Report: Judge orders turnoff of La. historic horse-racing machines
Historic horse-racing machines operated by racetrack owners in Louisiana were declared unconstitutional, and their shutdown was ordered by a local judge who said last Friday they were not covered when voters approved legal sports gambling.
The ruling by East Baton Rouge Parish judge Richard Moore was reported first this week by Legal Sports Report.
The lawsuit against Louisiana’s racetrack operators Churchill Downs Inc., Boyd Racing, Louisiana Downs and Evangeline Downs was brought by registered voters Donovan Fremin, Stan Guidroz, William Edward Judson Jr., Luke Labruzzo Jr., Rawlston Phillips III and Salvador P. Tantillo III.
Moore agreed with the six voters who are represented by New Orleans lawyer Tom Benjamin.

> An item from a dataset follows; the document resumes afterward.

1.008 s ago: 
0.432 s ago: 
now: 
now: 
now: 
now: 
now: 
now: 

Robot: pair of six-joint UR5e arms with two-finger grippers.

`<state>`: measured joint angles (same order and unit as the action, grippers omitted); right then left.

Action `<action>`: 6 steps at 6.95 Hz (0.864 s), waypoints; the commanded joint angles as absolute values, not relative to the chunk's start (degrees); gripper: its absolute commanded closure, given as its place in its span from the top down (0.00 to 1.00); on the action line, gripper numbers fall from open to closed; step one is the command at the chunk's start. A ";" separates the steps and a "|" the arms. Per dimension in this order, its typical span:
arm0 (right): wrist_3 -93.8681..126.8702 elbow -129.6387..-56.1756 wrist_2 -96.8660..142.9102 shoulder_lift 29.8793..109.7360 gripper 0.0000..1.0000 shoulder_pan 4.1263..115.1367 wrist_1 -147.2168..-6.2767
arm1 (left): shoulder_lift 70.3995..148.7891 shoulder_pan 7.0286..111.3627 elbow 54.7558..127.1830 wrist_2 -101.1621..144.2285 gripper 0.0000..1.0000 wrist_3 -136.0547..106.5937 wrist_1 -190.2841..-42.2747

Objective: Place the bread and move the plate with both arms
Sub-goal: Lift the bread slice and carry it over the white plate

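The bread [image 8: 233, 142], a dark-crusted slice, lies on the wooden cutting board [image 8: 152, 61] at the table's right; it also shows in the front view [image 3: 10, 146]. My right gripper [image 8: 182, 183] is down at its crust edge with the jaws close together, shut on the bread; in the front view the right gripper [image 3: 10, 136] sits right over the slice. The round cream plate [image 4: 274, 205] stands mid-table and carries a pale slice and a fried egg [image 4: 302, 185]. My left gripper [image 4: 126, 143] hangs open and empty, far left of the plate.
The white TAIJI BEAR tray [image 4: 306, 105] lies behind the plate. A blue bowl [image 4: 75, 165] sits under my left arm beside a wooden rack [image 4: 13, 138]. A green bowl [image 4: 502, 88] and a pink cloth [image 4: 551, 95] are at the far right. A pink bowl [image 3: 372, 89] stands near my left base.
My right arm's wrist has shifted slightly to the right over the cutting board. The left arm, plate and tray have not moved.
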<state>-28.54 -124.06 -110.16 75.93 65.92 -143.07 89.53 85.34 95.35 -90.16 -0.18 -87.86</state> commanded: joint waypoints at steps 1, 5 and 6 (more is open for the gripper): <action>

They said HHR machines that invite players to bet on mostly forgotten old races were a new form of gambling that was not mentioned in a constitutional amendments in 1996 or in a related statewide vote in 2022 that OK’d sports wagering.

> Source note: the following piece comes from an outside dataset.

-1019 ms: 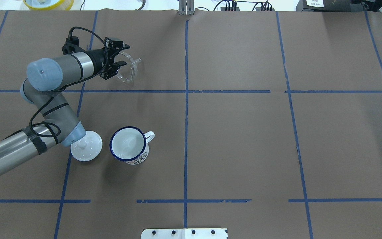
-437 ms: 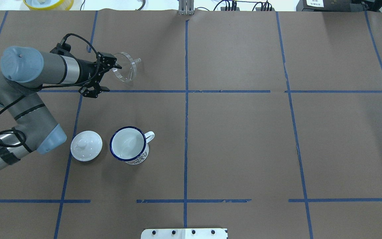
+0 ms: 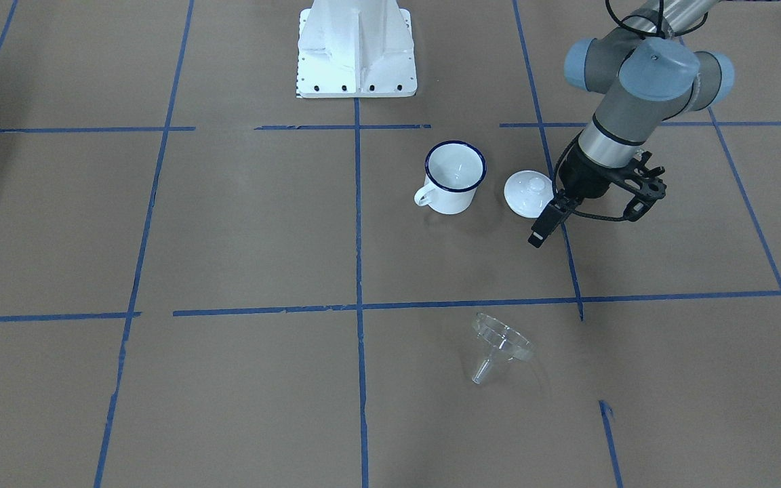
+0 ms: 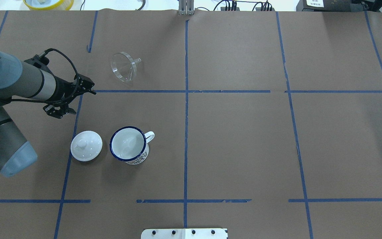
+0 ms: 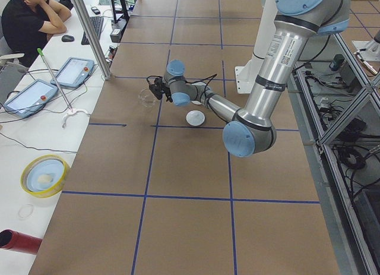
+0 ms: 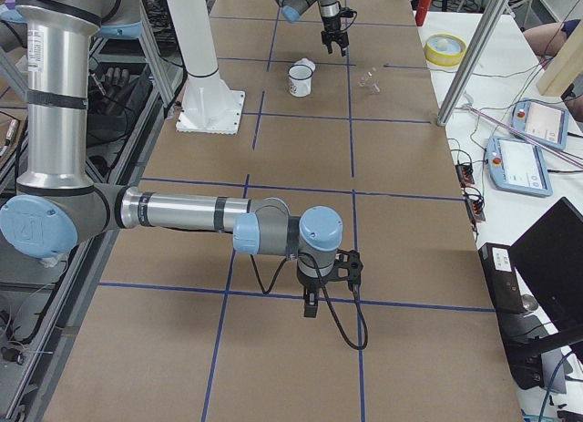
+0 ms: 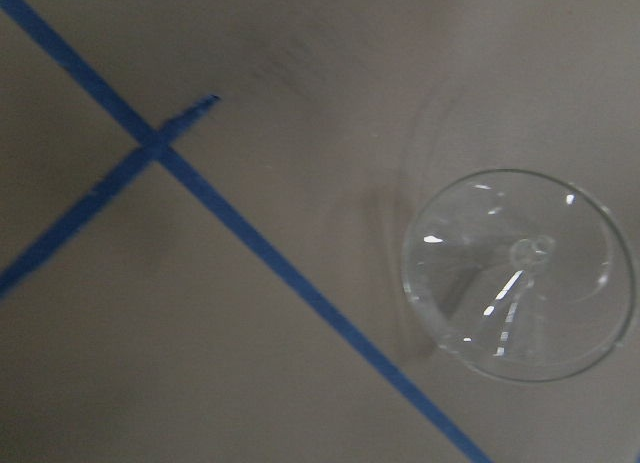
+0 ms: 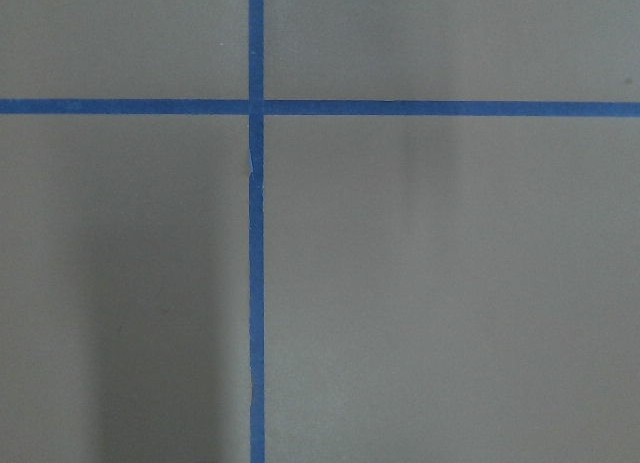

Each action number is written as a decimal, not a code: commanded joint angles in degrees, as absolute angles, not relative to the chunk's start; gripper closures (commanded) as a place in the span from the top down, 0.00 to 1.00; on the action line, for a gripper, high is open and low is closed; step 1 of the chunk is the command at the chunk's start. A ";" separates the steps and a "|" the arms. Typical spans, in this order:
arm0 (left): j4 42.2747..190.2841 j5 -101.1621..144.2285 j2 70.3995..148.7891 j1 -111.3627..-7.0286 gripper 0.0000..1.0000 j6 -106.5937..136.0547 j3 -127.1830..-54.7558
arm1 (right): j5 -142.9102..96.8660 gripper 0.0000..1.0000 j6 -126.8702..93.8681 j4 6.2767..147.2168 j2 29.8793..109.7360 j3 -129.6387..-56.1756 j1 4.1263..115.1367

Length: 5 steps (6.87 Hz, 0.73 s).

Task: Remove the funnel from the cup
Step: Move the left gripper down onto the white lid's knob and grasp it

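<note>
The clear funnel lies on its side on the brown table, far left of centre, with its spout pointing right. It also shows in the front view and in the left wrist view. The white cup with a blue rim stands upright and empty, well apart from the funnel. My left gripper is open and empty, above the table between the funnel and the cup, to their left. My right gripper shows only in the right side view, so I cannot tell whether it is open or shut.
A white domed lid with a knob lies just left of the cup. A yellow bowl sits beyond the table's far left edge. The robot's white base plate is at the near edge. Blue tape lines cross the table.
My left gripper has drawn back from the funnel, leftward and toward the robot. The funnel stays lying where it was. The cup and lid have not moved.
</note>
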<state>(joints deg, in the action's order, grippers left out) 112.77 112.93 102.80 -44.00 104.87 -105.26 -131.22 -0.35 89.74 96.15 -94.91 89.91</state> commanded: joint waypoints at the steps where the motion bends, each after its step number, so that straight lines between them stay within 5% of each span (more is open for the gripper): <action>1: 111.09 112.85 100.12 -40.71 0.91 106.76 -106.87 | -131.22 1.00 -0.35 89.74 96.15 -94.92 89.91; 5: 98.93 109.25 100.11 -34.63 0.81 110.48 -111.59 | -131.22 1.00 -0.35 89.74 96.15 -94.92 89.91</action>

The defendants who funnel HHR money into race purses believe the machines should not need voter approval, because they fall under pari-mutuel wagering that has been legal in Louisiana for 84 years.
According to Thursday’s Legal Sports Report story, no appeal was filed yet by any of the defendants, although their deadline was said to be several weeks away. It also said the machines operated by CDI, which owns Fair Grounds, still were running Thursday. Boyd Racing, which owns Delta Downs and Evangeline Downs, was reported to have shut down its HHR terminals.